> **WHAT THE EXERCISE ASKS**
Go line by line through the entries and show those that hold the string "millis".

== Segment start ==

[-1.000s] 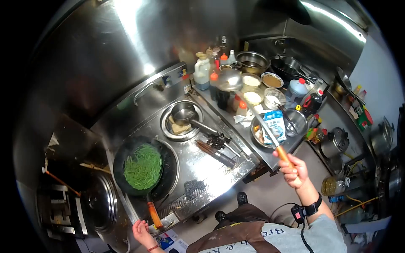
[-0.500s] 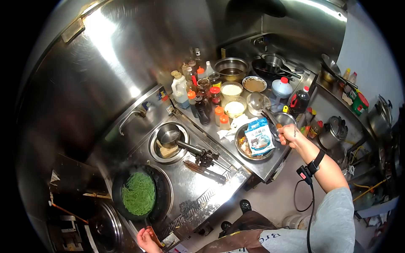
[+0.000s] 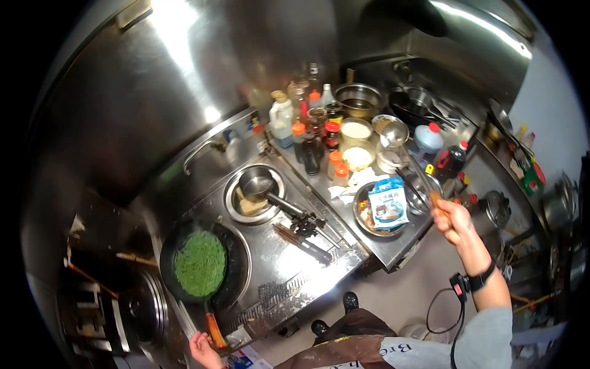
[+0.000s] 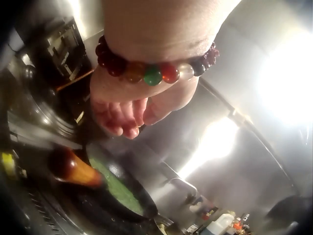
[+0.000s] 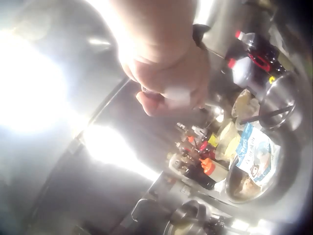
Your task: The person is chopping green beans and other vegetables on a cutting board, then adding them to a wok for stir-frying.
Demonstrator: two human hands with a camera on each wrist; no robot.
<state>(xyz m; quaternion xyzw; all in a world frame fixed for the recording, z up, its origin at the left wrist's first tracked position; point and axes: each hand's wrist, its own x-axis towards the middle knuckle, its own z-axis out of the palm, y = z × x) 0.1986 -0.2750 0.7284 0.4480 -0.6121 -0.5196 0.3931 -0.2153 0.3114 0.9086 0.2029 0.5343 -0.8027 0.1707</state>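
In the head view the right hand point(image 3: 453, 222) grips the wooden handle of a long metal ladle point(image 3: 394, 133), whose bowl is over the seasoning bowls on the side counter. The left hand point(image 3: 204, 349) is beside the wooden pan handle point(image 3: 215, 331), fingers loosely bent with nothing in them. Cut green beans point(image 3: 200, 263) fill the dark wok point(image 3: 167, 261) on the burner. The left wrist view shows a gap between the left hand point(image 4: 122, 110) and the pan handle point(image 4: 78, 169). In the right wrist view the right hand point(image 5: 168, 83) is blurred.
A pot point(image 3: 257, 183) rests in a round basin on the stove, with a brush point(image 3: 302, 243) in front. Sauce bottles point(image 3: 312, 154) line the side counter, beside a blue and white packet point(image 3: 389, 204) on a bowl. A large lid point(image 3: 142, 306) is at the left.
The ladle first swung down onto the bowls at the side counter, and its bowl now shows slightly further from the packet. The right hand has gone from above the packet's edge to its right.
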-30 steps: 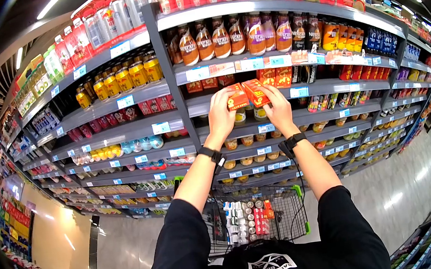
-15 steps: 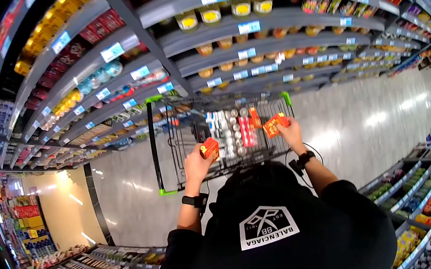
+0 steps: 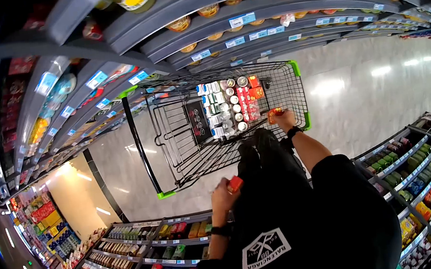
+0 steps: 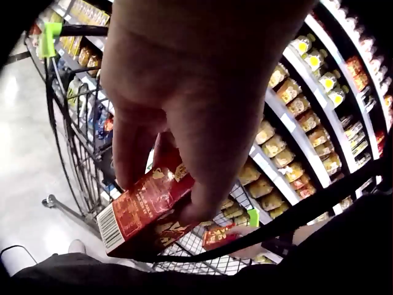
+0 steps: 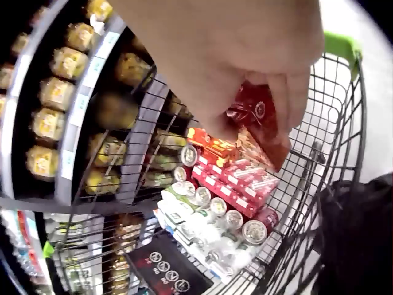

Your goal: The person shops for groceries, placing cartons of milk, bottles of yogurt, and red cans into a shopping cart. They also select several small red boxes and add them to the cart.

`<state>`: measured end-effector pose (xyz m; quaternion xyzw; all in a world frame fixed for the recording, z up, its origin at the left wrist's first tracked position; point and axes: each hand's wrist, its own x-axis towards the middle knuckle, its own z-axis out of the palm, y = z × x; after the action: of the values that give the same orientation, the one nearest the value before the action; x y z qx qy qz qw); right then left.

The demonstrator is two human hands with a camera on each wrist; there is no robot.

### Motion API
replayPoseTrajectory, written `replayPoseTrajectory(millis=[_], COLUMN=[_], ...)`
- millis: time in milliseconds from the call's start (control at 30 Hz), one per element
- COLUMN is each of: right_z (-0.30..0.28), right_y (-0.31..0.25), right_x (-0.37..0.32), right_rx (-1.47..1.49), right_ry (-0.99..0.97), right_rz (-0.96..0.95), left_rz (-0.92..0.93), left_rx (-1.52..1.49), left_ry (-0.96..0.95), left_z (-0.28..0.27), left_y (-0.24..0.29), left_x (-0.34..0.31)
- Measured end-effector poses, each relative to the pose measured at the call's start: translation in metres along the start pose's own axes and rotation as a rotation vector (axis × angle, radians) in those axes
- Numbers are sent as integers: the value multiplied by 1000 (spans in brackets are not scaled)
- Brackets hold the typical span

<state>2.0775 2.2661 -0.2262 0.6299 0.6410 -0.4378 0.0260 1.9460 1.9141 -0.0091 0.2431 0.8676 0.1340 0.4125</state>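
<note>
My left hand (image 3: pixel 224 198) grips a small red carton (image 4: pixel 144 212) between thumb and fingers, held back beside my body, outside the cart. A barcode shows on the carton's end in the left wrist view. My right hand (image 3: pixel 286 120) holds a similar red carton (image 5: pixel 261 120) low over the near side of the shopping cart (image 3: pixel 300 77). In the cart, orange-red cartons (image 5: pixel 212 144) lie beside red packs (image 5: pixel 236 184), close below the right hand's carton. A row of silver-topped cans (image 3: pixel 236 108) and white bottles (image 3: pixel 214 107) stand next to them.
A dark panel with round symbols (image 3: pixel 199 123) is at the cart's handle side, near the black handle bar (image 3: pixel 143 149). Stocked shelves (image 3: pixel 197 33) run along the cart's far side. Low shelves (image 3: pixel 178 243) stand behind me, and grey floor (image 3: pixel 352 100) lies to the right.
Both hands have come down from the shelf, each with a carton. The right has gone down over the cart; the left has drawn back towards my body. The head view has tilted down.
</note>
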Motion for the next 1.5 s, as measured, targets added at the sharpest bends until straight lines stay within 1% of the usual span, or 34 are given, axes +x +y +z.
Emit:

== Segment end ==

> **ANSWER TO THIS TASK**
replayPoseTrajectory, written `replayPoseTrajectory(millis=[_], COLUMN=[_], ...)`
- millis: time in milliseconds from the call's start (control at 30 Hz), one per element

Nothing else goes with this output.